The plaintiffs requested a declaration that the Ill. education funding system unconstitutionally violates the equal protection clause. Their request was denied because they lacked standing to bring the lawsuit. A party must have “standing” to bring a lawsuit. This means that the party must have a real interest in the outcome of the case.

The Ill. Supreme Court determined that the Plaintiffs did not have standing to bring the equal protection violation claims. They failed to allege actual or threatened injury, and their claim of higher tax rates was not traceable back to the State of Ill.’s actions. The Ill. Supreme Court clarified that the education funding statute in Illinois is simply just that – a funding statute and not a taxing statute. In addition, the statute does not require districts to actually tax at any certain rate to receive general state aid. Because of this, the State of Ill. did not induce any individual school district's decision about its tax rates. The plaintiffs’ claim that the state has abandoned local control in favor of centralized decision making by ISBE was also insufficient to confer standing. Until a party can show it has standing to bring a lawsuit under this statute, the Ill. Supreme Court cannot address the question.

Posted date: 12/3/2012

Tort Immunity
Moore v.
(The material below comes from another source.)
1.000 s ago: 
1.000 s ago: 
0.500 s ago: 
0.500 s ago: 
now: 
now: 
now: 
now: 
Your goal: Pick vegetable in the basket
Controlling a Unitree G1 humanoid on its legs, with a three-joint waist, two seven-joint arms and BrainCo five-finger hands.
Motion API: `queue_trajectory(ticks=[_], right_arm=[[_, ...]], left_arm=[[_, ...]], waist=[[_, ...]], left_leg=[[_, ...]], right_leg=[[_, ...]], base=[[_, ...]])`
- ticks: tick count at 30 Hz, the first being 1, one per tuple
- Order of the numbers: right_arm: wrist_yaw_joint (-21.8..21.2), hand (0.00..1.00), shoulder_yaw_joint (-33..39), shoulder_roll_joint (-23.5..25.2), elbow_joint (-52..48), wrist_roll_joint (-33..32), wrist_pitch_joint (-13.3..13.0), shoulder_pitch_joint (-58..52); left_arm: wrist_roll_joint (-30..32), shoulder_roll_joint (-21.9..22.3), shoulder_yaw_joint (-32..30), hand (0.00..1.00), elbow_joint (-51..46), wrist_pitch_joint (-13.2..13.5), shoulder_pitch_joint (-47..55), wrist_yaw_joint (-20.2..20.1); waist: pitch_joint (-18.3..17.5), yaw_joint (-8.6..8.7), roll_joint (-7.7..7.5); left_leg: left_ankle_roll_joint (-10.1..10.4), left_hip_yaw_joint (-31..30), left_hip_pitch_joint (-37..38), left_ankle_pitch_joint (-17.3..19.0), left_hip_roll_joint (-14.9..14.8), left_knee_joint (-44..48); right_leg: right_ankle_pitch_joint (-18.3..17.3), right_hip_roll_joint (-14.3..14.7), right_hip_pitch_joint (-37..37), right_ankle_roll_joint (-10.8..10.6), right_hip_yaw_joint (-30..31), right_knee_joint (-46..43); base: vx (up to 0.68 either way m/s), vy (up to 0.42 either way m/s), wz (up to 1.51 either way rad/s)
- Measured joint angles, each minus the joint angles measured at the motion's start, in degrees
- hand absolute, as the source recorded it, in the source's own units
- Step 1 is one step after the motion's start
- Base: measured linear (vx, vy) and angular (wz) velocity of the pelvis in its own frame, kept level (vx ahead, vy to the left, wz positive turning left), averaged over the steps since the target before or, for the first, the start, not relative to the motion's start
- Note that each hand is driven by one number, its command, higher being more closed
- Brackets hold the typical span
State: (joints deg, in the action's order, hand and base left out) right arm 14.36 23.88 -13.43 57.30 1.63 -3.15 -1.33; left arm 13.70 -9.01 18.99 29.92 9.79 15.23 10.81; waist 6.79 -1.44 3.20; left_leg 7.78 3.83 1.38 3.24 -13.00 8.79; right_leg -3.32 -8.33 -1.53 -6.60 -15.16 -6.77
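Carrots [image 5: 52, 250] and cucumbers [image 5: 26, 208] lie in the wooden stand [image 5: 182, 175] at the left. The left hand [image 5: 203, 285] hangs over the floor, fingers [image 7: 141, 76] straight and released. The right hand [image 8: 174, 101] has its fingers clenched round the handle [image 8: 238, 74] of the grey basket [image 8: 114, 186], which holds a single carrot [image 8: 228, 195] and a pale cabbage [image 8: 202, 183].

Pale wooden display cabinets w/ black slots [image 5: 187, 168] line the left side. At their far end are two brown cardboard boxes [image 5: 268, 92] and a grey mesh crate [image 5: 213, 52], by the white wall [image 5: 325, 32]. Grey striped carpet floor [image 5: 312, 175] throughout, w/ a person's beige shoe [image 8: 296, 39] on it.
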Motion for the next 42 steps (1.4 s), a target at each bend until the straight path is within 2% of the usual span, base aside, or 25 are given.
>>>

Chicago Park District, 2012 IL 112788 (October 18, 2012).

Sylvia Moore fell in a parking lot when leaving a Chicago Park District facility in January 2006. She fell as she attempted to step over a pile of snow that had collected on the asphalt during plowing. Moore broke her leg and, due to complications of her surgery, passed away. Her estate claimed wrongful death and damages according to the Survival Act.

The Park District argued that it was immune from these claims under section 3-106 of the Local Government and Governmental Employees Tort Immunity Act. The purpose of this Act is to protect the local public entities and public employees from liability arising from the operation of government, including injuries caused by the condition of movable personal property. The activity of plowing maintains the public function of the park district facility, and the Park district was immune from liability because the snow was a condition of the public property.